■ **WORK REQUEST**
Write out, word for word and with no pictures, each line below from the one containing "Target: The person" through the one containing "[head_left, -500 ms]", both included, and no other line.

-- Opening Marker --

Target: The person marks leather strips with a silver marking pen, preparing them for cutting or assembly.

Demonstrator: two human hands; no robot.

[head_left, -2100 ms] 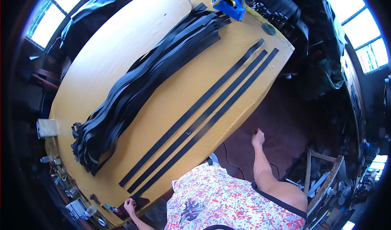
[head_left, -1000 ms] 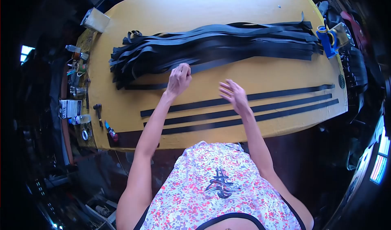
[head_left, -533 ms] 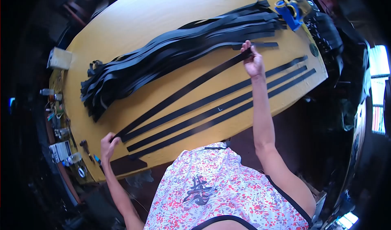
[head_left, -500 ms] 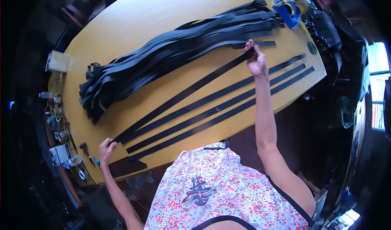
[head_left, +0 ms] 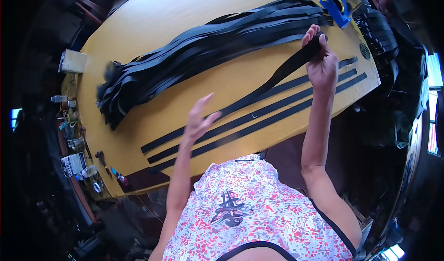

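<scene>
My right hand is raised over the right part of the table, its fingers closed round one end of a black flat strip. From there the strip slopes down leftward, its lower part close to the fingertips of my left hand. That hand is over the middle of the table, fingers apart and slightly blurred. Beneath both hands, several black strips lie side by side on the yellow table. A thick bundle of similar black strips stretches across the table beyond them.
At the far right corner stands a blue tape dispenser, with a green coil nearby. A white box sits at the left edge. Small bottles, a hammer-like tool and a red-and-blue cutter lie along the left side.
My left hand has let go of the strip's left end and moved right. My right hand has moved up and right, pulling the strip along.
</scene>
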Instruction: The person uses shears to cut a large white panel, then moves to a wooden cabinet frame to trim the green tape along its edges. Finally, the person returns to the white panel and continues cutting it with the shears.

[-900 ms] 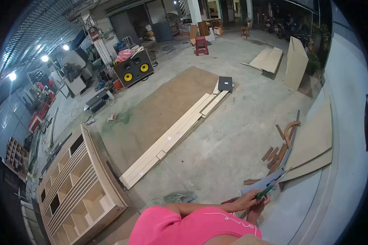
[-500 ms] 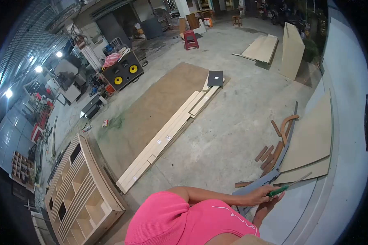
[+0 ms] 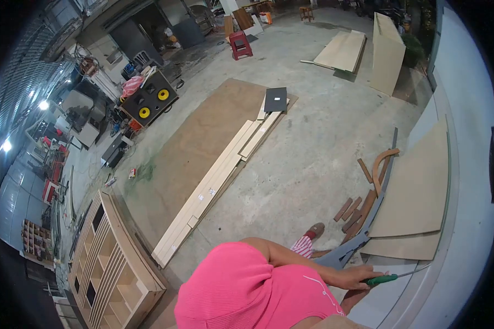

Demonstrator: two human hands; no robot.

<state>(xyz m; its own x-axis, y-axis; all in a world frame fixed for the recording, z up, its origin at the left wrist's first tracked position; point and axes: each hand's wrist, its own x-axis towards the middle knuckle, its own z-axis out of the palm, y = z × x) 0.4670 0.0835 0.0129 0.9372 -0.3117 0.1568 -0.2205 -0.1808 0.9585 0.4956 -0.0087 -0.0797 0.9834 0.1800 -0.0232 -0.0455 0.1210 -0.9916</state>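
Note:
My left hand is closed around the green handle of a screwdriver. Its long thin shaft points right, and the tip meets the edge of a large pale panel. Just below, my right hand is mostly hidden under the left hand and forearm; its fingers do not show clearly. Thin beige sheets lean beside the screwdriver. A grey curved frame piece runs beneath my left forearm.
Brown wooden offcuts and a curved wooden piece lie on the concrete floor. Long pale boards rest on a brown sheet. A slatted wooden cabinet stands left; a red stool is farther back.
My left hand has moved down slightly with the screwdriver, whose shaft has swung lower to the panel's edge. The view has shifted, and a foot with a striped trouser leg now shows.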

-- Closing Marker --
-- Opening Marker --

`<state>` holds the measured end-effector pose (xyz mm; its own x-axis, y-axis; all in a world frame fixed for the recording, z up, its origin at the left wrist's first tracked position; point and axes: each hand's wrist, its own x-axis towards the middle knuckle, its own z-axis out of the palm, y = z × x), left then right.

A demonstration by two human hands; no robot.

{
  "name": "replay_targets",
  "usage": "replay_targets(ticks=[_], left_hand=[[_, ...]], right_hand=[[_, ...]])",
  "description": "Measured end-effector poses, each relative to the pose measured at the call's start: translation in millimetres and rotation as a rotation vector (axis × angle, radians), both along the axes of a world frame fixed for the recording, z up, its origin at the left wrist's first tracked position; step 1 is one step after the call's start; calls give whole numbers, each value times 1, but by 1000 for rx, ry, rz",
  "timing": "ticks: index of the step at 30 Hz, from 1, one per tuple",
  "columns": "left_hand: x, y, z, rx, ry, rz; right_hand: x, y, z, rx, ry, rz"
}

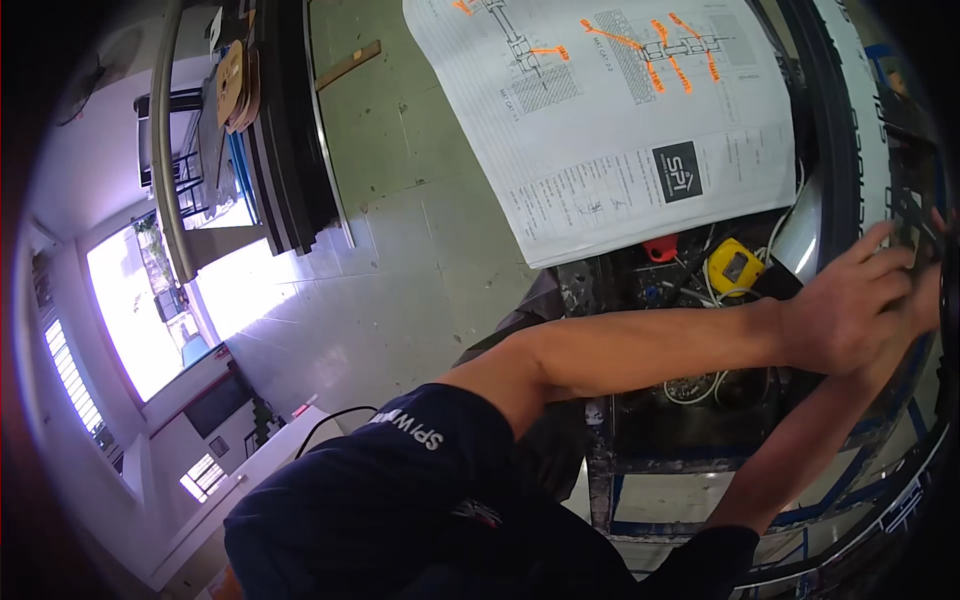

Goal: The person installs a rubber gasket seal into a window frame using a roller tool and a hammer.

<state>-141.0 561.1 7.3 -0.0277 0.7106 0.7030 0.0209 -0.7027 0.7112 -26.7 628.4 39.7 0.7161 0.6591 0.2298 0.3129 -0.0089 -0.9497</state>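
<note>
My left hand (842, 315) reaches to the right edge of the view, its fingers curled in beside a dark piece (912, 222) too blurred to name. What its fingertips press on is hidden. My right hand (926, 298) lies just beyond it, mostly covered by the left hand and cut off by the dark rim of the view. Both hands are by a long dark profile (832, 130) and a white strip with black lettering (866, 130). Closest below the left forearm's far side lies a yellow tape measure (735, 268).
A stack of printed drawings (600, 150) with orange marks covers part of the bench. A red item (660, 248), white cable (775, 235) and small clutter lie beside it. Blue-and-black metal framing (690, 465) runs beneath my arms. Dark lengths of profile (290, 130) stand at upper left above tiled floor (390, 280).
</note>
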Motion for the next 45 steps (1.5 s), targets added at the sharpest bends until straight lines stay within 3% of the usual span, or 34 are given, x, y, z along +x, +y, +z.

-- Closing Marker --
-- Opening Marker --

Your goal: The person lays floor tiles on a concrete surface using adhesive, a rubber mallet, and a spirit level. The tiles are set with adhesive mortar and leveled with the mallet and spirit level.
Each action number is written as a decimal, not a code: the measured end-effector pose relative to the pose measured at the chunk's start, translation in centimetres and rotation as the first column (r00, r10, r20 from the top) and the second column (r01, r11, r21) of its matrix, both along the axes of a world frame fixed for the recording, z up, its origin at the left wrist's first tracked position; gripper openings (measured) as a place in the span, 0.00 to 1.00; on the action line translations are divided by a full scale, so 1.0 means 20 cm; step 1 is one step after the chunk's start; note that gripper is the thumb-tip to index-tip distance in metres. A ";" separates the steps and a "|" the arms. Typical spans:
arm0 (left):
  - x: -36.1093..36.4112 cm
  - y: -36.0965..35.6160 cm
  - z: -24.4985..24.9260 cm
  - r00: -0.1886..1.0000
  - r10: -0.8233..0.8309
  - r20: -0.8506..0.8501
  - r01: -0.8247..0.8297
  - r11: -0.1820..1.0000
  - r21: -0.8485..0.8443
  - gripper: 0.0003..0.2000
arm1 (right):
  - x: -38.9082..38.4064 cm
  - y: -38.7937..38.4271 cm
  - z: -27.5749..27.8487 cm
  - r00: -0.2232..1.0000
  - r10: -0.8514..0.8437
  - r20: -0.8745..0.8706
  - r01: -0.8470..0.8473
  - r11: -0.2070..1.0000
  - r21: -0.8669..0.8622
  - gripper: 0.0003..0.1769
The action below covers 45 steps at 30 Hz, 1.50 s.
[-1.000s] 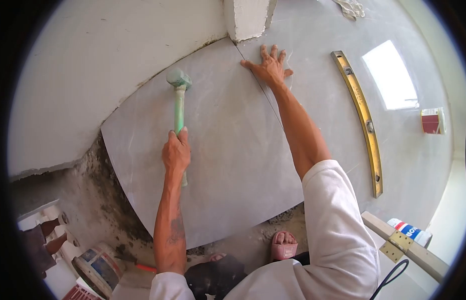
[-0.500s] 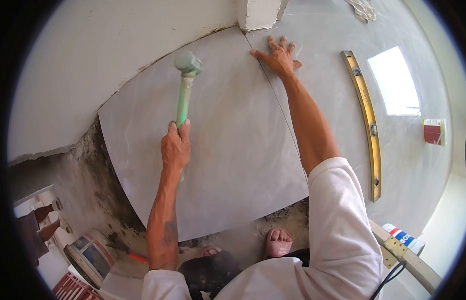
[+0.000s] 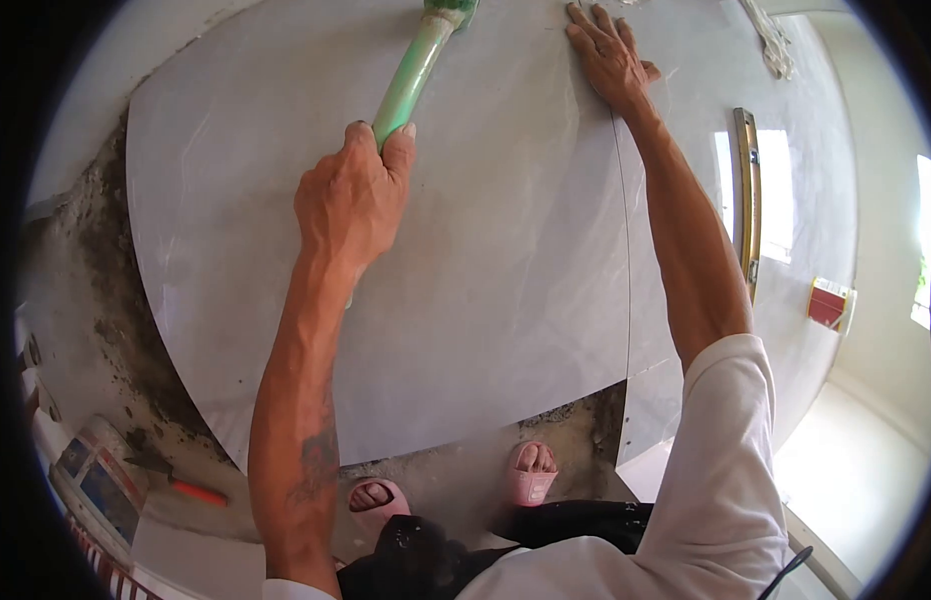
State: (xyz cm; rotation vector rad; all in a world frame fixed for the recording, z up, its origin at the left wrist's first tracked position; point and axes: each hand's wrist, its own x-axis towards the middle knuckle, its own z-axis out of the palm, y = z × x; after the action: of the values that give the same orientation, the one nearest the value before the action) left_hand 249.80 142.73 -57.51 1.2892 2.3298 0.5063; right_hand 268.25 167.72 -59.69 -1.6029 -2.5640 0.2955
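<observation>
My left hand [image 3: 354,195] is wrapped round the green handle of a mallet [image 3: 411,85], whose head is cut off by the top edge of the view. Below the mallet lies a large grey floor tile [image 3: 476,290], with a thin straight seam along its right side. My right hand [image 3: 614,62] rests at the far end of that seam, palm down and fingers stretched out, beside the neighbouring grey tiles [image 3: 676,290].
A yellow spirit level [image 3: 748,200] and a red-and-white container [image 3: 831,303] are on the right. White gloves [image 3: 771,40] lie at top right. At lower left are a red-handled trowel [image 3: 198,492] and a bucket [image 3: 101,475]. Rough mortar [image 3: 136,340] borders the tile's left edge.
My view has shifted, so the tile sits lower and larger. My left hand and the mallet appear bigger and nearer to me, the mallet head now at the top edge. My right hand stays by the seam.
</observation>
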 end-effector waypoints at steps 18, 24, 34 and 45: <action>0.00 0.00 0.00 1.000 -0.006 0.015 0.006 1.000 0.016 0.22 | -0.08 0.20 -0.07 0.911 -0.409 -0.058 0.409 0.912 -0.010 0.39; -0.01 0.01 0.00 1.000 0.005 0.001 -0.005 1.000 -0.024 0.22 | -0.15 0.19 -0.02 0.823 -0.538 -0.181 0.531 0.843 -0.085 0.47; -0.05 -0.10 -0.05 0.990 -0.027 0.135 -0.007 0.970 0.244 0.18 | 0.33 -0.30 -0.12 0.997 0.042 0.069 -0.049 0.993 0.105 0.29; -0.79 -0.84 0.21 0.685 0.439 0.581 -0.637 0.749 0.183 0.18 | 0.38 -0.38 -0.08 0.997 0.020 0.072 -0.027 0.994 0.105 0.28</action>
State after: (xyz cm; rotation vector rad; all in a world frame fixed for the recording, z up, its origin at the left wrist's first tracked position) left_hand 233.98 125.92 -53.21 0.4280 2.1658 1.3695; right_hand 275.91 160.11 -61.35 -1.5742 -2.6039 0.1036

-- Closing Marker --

■ **EXERCISE OUTPUT**
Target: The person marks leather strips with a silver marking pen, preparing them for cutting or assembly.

Demonstrator: two human hands; no robot.

[head_left, -2100 ms] 
[head_left, -1000 ms] 
[head_left, -533 ms] 
[head_left, -500 ms] 

The requested output is complete.